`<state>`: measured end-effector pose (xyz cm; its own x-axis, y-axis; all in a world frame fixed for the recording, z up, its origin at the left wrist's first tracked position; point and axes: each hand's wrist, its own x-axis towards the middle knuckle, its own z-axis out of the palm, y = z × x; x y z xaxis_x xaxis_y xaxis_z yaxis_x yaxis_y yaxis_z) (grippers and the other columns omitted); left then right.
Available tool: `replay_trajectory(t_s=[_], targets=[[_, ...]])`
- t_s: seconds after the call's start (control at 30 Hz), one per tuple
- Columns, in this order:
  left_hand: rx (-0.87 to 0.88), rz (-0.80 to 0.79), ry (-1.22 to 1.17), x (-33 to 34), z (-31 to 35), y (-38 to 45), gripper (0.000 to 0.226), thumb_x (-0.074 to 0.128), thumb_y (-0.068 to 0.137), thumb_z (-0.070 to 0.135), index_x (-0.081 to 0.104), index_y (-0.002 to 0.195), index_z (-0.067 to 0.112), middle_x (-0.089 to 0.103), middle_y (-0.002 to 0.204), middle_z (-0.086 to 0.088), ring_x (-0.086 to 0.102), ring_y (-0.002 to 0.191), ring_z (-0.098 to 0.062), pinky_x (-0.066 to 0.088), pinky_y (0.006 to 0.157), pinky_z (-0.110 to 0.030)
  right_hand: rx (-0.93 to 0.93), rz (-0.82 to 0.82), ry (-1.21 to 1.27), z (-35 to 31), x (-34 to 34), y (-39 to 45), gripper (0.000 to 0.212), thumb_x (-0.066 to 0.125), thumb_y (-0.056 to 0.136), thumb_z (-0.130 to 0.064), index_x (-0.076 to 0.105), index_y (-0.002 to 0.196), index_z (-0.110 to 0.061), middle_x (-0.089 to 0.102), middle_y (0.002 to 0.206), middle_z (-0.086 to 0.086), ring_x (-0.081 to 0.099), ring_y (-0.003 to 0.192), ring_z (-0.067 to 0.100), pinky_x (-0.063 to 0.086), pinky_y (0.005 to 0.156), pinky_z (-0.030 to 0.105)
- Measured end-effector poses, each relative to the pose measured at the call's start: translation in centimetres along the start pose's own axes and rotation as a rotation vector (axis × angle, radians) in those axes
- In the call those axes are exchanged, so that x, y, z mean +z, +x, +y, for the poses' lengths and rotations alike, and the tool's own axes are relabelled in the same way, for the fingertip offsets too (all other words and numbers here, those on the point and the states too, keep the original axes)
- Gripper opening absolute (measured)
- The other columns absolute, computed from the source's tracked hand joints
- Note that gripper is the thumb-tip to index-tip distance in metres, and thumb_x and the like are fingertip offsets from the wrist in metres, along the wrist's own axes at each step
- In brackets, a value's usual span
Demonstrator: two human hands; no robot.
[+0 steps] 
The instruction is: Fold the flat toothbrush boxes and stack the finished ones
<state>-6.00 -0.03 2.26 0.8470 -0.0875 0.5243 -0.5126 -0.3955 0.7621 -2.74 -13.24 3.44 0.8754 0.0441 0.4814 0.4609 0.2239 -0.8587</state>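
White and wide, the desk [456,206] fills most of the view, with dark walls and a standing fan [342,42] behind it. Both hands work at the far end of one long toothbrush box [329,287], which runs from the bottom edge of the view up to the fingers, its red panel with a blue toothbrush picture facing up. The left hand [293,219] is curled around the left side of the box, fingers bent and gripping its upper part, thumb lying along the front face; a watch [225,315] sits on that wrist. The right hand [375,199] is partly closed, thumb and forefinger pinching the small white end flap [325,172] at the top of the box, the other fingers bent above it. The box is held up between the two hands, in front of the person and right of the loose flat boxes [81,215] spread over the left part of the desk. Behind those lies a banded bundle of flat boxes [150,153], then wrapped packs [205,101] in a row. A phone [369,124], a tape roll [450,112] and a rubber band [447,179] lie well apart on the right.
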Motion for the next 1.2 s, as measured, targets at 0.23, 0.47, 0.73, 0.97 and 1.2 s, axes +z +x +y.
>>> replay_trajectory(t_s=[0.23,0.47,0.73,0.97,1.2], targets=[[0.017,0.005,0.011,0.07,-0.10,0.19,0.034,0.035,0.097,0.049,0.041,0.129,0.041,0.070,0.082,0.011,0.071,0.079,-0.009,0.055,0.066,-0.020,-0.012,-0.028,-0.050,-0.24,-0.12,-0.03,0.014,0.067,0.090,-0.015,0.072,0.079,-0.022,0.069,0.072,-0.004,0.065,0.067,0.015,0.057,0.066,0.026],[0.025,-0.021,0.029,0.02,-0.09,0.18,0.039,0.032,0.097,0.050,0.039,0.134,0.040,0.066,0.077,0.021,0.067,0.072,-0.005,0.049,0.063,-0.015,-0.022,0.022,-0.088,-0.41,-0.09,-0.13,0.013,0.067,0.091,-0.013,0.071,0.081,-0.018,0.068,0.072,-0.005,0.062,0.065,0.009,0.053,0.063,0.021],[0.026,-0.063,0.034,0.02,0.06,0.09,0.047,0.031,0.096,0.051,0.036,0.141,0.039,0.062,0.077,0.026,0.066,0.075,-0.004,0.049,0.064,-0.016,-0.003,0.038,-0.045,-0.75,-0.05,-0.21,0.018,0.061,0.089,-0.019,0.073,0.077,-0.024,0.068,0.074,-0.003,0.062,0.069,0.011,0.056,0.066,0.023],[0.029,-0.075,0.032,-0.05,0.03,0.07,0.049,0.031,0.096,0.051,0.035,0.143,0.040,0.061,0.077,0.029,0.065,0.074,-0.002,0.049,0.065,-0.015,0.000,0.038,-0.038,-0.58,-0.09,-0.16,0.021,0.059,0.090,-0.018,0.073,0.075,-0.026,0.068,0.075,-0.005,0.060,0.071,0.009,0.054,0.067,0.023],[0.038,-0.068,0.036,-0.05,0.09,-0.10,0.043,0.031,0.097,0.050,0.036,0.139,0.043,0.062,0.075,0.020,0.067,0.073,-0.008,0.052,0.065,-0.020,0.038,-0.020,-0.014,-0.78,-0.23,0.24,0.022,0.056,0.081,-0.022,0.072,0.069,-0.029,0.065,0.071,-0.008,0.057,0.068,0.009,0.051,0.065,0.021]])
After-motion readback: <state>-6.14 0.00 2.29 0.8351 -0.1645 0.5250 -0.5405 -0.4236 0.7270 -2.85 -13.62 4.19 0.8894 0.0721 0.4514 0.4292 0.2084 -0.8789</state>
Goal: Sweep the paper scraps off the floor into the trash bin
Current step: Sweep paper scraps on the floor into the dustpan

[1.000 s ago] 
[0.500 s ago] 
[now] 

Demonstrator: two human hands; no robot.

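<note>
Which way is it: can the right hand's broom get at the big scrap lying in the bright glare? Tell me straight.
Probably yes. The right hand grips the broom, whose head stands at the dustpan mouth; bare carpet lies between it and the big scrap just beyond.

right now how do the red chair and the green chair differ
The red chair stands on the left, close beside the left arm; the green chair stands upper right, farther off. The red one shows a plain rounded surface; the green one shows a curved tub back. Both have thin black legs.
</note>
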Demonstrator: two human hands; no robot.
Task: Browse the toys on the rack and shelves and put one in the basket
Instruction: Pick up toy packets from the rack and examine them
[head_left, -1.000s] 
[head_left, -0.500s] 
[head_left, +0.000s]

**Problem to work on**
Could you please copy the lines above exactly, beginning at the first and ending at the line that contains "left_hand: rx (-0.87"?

**Exercise output**
`<state>`: measured end-effector pose (xyz cm; its own x-axis, y-axis; all in a world frame fixed for the recording, z up, its origin at the left wrist's first tracked position; point and axes: each hand's wrist, its own x-axis towards the middle knuckle, its own z-axis out of the palm, y = z × x; x y z xaxis_x xaxis_y xaxis_z yaxis_x yaxis_y yaxis_z) (grippers and the other columns omitted); left then right.
Available tool: `replay_trajectory(t_s=[_], targets=[[_, ...]])`
- t_s: seconds after the call's start (control at 30 Hz), one per tuple
- Columns, in this order:
  left_hand: rx (-0.87 to 0.88), rz (-0.80 to 0.79), ry (-1.22 to 1.17), x (-33 to 34), z (-31 to 35), y (-38 to 45), gripper (0.000 to 0.226), thumb_x (-0.074 to 0.128), thumb_y (-0.068 to 0.137), thumb_z (-0.070 to 0.135), index_x (-0.081 to 0.104), index_y (-0.002 to 0.195), index_z (-0.067 to 0.112), middle_x (-0.089 to 0.103), middle_y (-0.002 to 0.204), middle_z (-0.086 to 0.088), ring_x (-0.086 to 0.102), ring_y (-0.002 to 0.191), ring_z (-0.098 to 0.062), pinky_x (-0.066 to 0.088), pinky_y (0.006 to 0.157), pinky_z (-0.110 to 0.030)

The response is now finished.